Front matter
- Tomorrow we are meeting individually to talk about your revisions for Fact-checks #1-4 and my assessment of them: conference schedule.
- Next week we are talking about the economics of post-truth; you should listen to a podcast and complete a holistic annotation for it (which we’ll talk about in class today)
Pulling passages from Roberts-Miller’s Democracy and Demagoguery (2017)
Yesterday we informally pulled important passages from Dana Cloud’s chapter and discussed what they meant, why they were important moments, and how they related to other parts of the chapter. Hopefully you added annotations to the margins as we discussed them. Today we are going to do a similar thing today, but this time get it down on the page through a different method of annotation.
Activity:
1. To begin, open a new Google Doc or Word doc.
2. In this document, copy + paste a significant quote you marked from the Roberts-Miler reading. Explain what is happening at this point in the reading and why you think it is important.
3. Once you are ready, paste your contribution to this Google Doc so we can talk about them (do not draft your response in the Doc — paste it from another source).
Did our passages account for the answers to all or some of these important questions?
- What is the short definition of demagoguery? What does this mean?
- What is its criteria? What kinds of discourse does Roberts-Miller focus on? Which criteria are emphasized by the author?
- What are some of the personality traits of those who subscribe to demagoguery?
- What are some of the words or vocabulary Robert-Miller introduces as she explains how demagoguery works? Point us to some moments.

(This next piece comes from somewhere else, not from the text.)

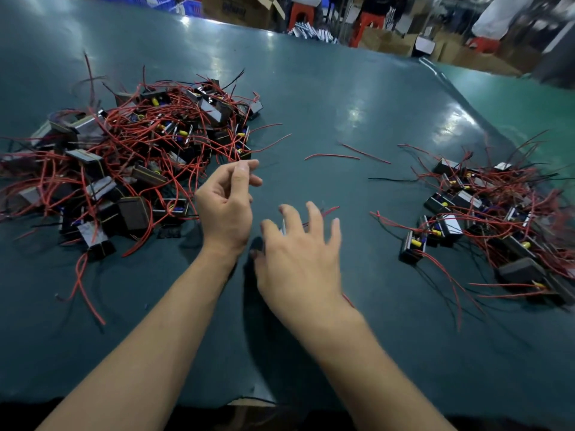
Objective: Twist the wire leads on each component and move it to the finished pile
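Observation:
A big tangled pile of black components (130, 157) with red wire leads lies on the left of the table. A smaller pile of components (485, 219) lies on the right. My left hand (225, 206) hovers by the left pile's near edge, fingers loosely curled, thumb near the index finger, and no wire shows between them. My right hand (298, 256) is at the centre, palm down, fingers spread. It covers a dark component (257, 246) whose red lead (330, 210) pokes out past the fingertips. The right hand is blurred.
The dark green table (311, 104) carries loose red wire pieces (333, 156) and a black wire (392, 179) between the piles. Cardboard boxes (239, 9) and orange stools (365, 24) stand beyond the far edge. The table's near edge runs just below my forearms.

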A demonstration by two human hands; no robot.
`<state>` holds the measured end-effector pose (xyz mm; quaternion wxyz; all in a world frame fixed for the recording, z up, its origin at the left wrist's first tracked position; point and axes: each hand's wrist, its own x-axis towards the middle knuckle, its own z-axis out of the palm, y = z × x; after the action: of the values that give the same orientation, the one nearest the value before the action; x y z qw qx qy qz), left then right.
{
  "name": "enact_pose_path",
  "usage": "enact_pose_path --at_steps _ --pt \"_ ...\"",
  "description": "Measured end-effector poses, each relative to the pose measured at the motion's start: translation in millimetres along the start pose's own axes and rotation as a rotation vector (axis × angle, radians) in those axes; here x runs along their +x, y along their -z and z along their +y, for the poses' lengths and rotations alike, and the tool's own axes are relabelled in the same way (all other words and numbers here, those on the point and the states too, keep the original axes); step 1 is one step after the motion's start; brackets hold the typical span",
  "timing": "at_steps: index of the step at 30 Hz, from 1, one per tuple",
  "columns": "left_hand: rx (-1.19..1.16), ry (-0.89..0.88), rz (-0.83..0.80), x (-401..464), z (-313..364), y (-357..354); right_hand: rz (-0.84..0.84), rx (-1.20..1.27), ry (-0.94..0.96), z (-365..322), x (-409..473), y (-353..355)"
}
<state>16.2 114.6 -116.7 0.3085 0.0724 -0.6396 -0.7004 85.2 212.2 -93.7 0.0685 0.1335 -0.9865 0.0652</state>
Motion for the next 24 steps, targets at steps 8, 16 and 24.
enact_pose_path --at_steps 8,16,24 --pt "0.018 0.027 -0.022 -3 0 1 0.046 0.034 0.022 21 16 -15" --pt "0.047 0.061 -0.053 -3 -1 2 0.051 -0.255 -0.513 154 63 41" --pt "0.210 -0.026 -0.178 -8 -4 3 0.304 0.127 -0.166 86 66 6"
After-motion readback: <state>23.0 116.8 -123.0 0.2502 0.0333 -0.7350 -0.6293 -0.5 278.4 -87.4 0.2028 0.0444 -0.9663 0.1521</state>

- We can we find demagoguery in action? Where do we look and what do we look for?
Holistic annotation
For next class you’ll be listening to a podcast from The Daily and annotating it using a method I call holistic. By holistic, I mean your annotations won’t respond to the content directly on the page or margin (there isn’t one), but in a separate space — a GoogleDoc, Word file, or sheet of paper. Holistic annotations get you to think about the text more “globally”; that is, you are not so much highlighting individual words, sentences, or paragraphs, or jotting notes next to them, but instead considering the text as a whole. To do this you will need to listen or read the text and:
Summarize it. In a 100-word paragraph, cite the title and author and the central idea/question/argument, sub-claims, evidence used, as well as how the text was organized (Abbreviated example: In the chapters we read from Demagoguery and Democracy Patricia Roberts-Miller defines demagoguery as a kind of discourse… In her chapters she lists several kinds of criteria and characteristics of those who subscribe… )
Copy (or cut & paste) 4-5 money quotes. As you read should note “money” quotes — parts of the text that are especially rich, dense, defining, confusing, etc. (in a podcast it might help to note the time and go back to copy them later). If there are multiple voices, like there are in the podcast, it will be important to attribute these to a speaker. You might also explain — briefly in your own words — the quote’s context and/or why you found them important. It is also important to include page numbers or time markings so it’s easy to return to them later when you are drafting.
List some or all of the sources used in the text. These could be formal, scholarly citations or informal, anecdotal evidence (Polly said…). Copy or cut & paste the URL if the source is available digitally. Often I like to track the most important sources that are repeated throughout or are depended upon heavily by the author as they extend an idea. I call these MVPs (most valuable players).
Develop a list of keywords or tags. These are words or phrases that categorize the text. For example, for Roberts-Miller I might use the following: politics, truth, authority, identity, argumentation, deliberation, publics, polarization, realism, authenticity, confirmation bias, binaries, projection, fallacy, charisma, victimization, patriarchy.
Activity: Let’s practice this method with Roberts-Miller.
Homework for tomorrow
- Post your revision to FC#4 to WP.
Homework for Monday
- Listen to “The Business of Internet Outrage” (from Oct 2018 on the NY Times’ Daily podcast). Note that you can also follow along with the transcript here.
- Complete a holistic annotation for the podcast in Google Docs.